The effect of champerty in a deed lies only between the grantee and the person in possession, and may be waived by the latter. It cannot be presented for the first time on appeal. Baker v. Marcum, 22 Okla. 21, 97 P. 572
However, should it be assumed that the champerty question was presented to the trial court by this clause in the agreed statement of facts, the facts therein stated were not sufficient upon which to predicate champerty. The agreed statement shows that Hutchison had been in possession only eight days before the date of the deed from Miller and Brown, and that his deed from Davenport was not of record at that time. It does not show that such possession was adverse to Brown, nor that Brown or those by whom he claimed had not been in possession of the land, or the reversion and remainder thereof, or had not taken the rents and profits thereof for the space of a year before the date of such deed. In the absence of such showings, the proof does not establish champerty, and such absence tends further to show that this clause was not injected for the purpose of establishing champerty, and that this proposition was not presented to the trial court. The matter is not so presented that this court would be justified in reversing the judgment of the trial court upon this ground.

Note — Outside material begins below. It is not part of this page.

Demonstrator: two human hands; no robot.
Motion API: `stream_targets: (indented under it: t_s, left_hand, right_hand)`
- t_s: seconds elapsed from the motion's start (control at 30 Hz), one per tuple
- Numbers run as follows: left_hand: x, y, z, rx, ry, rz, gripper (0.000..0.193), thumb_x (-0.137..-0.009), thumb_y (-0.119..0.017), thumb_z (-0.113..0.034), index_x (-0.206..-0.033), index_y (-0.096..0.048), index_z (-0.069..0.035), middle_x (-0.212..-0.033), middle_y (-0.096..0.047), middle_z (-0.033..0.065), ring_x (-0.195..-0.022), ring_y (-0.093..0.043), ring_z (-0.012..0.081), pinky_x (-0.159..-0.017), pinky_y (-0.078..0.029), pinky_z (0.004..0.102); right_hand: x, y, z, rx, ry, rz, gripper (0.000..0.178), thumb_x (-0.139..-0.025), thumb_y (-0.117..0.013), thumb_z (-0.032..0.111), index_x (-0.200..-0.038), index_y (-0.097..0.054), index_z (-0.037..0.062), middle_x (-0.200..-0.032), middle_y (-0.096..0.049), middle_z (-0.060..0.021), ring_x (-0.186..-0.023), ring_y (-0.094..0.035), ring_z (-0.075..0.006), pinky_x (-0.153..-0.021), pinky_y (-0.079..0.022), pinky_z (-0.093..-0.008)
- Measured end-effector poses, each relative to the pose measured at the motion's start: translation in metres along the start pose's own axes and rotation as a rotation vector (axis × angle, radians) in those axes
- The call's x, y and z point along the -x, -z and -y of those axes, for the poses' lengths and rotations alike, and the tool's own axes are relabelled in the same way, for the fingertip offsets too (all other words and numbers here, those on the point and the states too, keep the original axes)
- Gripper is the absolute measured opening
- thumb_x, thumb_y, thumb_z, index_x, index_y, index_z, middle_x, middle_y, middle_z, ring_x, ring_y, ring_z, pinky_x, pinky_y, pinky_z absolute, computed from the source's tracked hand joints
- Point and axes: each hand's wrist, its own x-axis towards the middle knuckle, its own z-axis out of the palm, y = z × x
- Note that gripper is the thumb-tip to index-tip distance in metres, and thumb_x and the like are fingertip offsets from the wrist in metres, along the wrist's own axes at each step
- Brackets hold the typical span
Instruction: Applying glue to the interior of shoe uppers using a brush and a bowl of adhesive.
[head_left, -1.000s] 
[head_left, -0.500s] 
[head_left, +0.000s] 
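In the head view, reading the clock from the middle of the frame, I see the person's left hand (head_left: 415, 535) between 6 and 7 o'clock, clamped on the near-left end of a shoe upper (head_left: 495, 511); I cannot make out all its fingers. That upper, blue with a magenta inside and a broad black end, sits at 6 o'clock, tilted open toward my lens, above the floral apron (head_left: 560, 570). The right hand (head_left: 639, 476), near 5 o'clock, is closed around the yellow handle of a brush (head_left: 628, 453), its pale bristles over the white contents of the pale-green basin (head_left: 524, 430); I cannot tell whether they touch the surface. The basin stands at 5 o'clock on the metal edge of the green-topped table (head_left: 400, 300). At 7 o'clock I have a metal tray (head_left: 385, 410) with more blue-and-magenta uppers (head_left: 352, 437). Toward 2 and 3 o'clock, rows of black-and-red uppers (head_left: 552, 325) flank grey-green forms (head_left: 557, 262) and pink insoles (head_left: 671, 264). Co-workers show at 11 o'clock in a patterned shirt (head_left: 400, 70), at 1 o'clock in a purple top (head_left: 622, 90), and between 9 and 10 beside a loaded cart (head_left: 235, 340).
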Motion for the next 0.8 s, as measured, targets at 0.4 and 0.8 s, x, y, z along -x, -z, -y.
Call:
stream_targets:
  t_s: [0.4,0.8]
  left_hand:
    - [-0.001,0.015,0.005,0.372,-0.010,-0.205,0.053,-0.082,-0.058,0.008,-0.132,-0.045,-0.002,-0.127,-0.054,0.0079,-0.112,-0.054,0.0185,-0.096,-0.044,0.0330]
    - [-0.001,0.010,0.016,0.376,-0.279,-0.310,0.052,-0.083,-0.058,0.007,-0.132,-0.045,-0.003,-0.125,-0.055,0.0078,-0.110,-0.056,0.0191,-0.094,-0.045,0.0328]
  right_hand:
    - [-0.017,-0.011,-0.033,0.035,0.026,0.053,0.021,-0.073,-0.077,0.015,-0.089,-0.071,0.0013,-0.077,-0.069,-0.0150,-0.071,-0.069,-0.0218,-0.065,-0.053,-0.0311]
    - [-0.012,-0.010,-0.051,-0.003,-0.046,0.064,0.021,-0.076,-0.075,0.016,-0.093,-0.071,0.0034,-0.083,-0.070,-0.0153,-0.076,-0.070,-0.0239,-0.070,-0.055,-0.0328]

As ground for reversal of the judgment of the lower court, plaintiff in error presents the further proposition that the court erred in rendering judgment for the plaintiff for the reason that the action of plaintiff was barred by the statute of limitations. The statute of limitation in force at the time of the accrual of the right of action was section 7653 of the Compiled. Laws of Oklahoma of 1909, which is identical with section 7419 of the Revised Laws of 1910, which went into effect during the progress of the proceedings. This statute reads as follows, to wit:
"No action shall be commenced by the holder of the tax deed or the former owner or owners of land [or] by any person claiming under him or them to recover possession *Page 255 
of the land which has been sold and conveyed by deed for nonpayment of taxes, or to avoid such deed, unless such action shall be commenced within one year after the recording of such deed; and in case of action to avoid the deed not until all taxes, interest and penalties, costs and expenses shall be paid or tendered by the party commencing such action."
Plaintiff in error contends that the deed went to record on September 9, 1912; that while the first suit was filed April 3, 1913, and within the year, it was only against Davenport and Morton, the defendant Hutchison not having been made a party thereto until February 7, 1914, more than a year after the recording of the tax deed; that the second suit was not commenced till October 20, 1914; and that, by reason of these facts, the cause of action by the former owner as against plaintiff in error, for possession and to avoid the tax deed, was barred by the statute of limitation above quoted.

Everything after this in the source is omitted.